Aim of the task:
If a line in the following entries contains the string "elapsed", it counts toward the total; report only that total.

[Stored entries]
· · ·

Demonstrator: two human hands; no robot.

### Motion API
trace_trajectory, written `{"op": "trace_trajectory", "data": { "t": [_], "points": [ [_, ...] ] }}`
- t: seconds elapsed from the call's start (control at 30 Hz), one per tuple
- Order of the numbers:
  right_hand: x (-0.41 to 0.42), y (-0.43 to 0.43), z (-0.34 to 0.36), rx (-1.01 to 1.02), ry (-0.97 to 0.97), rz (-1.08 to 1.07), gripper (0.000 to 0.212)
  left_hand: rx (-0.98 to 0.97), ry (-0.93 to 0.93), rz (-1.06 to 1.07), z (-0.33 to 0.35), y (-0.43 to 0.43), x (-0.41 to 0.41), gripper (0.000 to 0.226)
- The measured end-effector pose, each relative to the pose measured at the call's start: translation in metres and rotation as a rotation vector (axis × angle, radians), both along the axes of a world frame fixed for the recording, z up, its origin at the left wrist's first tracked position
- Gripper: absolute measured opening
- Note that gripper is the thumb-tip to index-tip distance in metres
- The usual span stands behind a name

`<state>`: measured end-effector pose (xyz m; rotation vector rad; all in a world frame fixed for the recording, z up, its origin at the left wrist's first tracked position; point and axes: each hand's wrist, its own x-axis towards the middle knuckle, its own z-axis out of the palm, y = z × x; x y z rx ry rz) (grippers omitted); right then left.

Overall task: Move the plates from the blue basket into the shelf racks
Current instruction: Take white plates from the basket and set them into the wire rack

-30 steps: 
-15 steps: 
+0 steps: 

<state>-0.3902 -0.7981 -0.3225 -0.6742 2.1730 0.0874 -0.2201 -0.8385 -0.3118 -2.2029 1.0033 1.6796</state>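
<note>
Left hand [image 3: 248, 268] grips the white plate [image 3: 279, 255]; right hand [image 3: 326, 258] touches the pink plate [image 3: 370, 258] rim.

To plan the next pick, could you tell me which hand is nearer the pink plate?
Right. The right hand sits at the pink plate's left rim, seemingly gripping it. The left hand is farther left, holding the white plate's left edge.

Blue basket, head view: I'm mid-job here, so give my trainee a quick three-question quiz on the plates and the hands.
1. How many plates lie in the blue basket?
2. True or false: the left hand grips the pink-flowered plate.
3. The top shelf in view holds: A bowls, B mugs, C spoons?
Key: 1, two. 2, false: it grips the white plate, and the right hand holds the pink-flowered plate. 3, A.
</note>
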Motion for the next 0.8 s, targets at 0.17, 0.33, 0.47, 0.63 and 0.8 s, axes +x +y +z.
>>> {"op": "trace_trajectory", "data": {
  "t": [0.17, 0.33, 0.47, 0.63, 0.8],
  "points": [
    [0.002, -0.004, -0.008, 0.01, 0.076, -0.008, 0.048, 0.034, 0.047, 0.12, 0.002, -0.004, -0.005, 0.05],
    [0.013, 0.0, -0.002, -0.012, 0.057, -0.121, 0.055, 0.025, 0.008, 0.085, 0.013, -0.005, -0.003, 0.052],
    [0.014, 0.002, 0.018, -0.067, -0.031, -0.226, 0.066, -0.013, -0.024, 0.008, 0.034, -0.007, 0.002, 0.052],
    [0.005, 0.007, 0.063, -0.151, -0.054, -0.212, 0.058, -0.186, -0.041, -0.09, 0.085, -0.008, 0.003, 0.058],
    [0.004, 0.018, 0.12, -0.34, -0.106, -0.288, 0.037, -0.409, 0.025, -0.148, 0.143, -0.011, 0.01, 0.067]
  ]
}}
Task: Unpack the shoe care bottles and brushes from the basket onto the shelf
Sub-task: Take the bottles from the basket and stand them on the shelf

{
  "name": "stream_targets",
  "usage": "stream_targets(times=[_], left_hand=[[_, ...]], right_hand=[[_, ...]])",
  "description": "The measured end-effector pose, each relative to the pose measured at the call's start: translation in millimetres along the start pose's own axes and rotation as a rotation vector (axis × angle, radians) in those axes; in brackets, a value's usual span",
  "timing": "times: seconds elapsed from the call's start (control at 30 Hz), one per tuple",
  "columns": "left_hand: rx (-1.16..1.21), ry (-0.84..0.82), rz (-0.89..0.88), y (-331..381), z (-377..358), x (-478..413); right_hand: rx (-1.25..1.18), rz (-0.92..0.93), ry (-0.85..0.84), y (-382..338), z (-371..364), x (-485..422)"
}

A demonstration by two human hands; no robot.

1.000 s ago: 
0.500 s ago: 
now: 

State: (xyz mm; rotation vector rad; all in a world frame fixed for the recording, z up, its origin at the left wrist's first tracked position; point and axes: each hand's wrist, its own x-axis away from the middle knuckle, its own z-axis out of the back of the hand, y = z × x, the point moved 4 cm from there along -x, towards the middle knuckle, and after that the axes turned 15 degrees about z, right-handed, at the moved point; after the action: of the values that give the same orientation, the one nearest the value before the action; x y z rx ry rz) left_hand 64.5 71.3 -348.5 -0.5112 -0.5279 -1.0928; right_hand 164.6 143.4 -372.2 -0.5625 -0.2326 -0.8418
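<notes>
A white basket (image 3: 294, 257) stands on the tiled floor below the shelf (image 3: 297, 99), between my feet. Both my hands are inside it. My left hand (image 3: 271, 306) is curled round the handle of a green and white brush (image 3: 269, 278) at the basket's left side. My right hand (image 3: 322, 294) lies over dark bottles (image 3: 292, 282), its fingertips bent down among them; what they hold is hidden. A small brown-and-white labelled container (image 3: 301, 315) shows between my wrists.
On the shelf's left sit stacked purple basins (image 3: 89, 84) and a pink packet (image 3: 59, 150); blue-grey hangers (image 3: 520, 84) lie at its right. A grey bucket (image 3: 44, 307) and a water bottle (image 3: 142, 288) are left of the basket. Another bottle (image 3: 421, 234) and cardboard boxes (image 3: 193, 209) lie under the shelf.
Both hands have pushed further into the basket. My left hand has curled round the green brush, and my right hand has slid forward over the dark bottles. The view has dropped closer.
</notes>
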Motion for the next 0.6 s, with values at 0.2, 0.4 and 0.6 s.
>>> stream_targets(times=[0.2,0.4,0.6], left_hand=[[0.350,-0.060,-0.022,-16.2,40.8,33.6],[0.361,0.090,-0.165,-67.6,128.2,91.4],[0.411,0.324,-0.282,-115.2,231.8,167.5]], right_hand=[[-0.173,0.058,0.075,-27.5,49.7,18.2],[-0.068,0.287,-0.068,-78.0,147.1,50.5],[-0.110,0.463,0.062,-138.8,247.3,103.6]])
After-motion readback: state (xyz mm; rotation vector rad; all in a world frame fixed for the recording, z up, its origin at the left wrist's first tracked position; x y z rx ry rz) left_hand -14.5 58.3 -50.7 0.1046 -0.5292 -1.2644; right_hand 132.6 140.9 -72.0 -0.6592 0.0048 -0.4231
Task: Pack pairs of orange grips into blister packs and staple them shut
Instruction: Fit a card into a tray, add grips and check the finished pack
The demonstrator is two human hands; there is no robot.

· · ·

Solution to this exercise:
2